There are two ways in which all of us work, and two classes of results which flow from our lives. There are things we do purposely – that we deliberately plan to do. We take pains to do them. We spend long years oftentimes in fitting ourselves to do them. They cost us thought and care. We travel many miles, perchance, to perform them. They are the things we live to do.
Then there are other things we do that have formed no part of our plan. We did not set out in the morning to accomplish them. They are unplanned, unpurposed things, not premeditated or prearranged. They are wayside ministries. They are the little things we do between the greater things. They are the seeds we drop by chance from our hand in the path as we go out to the broad field to sow. They are the minor kindnesses and courtesies that fill up the interstices of our busy days. They are the little flowers and lowly plants that grow in the shade of the majestic trees or hidden away like violets under the taller plants and shrubs. They are the smaller opportunities of usefulness which open to us as we carry our great responsibilities. They are the things of which we take no note, and perhaps retain no memory – mere touches given as we hasten by, words dropped as we pass along.
We set no store by this part of our life work. We do not expect to see any result from it. We pride ourselves on our great masterpieces. We point to them as the things which fitly represent us, the things in which we hope to live.

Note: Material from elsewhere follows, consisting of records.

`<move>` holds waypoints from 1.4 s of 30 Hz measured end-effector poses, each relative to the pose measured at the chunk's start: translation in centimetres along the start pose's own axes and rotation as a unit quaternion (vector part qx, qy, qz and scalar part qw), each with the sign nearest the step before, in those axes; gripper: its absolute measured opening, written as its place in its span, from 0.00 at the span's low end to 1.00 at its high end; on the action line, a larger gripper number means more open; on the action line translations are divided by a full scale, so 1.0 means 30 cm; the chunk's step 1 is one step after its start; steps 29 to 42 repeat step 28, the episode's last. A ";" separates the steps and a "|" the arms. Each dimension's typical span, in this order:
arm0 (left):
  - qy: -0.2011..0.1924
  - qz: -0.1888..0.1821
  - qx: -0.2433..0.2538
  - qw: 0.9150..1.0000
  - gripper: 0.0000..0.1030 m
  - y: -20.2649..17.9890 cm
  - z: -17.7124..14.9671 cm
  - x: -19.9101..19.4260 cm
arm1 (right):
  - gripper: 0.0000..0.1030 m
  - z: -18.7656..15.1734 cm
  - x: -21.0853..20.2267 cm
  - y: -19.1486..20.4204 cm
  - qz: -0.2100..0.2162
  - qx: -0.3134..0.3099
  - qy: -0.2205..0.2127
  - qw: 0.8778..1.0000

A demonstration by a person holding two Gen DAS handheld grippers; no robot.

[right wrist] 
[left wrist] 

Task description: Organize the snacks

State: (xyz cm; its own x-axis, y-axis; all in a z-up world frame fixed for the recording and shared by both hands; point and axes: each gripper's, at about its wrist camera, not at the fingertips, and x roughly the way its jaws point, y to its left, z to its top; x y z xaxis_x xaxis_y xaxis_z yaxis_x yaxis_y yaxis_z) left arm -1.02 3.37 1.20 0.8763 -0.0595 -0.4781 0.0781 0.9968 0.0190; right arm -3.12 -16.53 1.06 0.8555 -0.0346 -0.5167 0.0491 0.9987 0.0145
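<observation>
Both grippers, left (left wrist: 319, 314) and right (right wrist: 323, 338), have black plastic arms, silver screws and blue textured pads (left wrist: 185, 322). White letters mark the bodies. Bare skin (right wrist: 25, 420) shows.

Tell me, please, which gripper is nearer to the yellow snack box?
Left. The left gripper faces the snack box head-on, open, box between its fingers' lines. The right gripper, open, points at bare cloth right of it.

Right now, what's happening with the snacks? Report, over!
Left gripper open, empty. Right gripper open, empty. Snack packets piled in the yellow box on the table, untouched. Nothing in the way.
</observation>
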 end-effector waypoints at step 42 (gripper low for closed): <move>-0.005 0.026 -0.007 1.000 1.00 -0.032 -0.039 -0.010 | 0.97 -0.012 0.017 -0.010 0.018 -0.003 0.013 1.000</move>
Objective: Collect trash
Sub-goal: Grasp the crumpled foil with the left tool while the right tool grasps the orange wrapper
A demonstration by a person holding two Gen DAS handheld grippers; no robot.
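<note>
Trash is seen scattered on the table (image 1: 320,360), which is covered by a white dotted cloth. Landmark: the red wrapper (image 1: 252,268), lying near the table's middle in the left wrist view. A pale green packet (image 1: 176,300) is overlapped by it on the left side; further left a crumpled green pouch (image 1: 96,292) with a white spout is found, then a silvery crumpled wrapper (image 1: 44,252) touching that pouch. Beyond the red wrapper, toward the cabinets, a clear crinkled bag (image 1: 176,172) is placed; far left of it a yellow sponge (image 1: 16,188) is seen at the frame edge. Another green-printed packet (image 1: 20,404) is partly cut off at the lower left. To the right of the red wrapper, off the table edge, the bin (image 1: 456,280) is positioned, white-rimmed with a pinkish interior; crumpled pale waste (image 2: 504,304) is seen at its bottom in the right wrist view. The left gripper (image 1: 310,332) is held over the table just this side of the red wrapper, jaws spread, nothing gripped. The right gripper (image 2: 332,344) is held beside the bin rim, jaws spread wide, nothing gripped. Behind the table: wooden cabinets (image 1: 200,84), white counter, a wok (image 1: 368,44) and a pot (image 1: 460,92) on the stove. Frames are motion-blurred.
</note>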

And yet oftentimes these unpurposed things are the holiest and most beautiful things we do, far outshining those which we ourselves prize so highly. I believe that when the books are opened it will be seen that the very best parts of many [peoples] lives are the parts by which they set no store and from which they expected no outcome, no fruits, while the things they took pride in and wrought with plan and pains shall prove to be of but small value. Our Lord tells us that the righteous shall be surprised in the judgment to hear of noble deeds wrought by them of which they have no knowledge or recollection. No doubt there is a wondrous amount of good done unconsciously of which the doers shall never be aware until it is disclosed in the future life.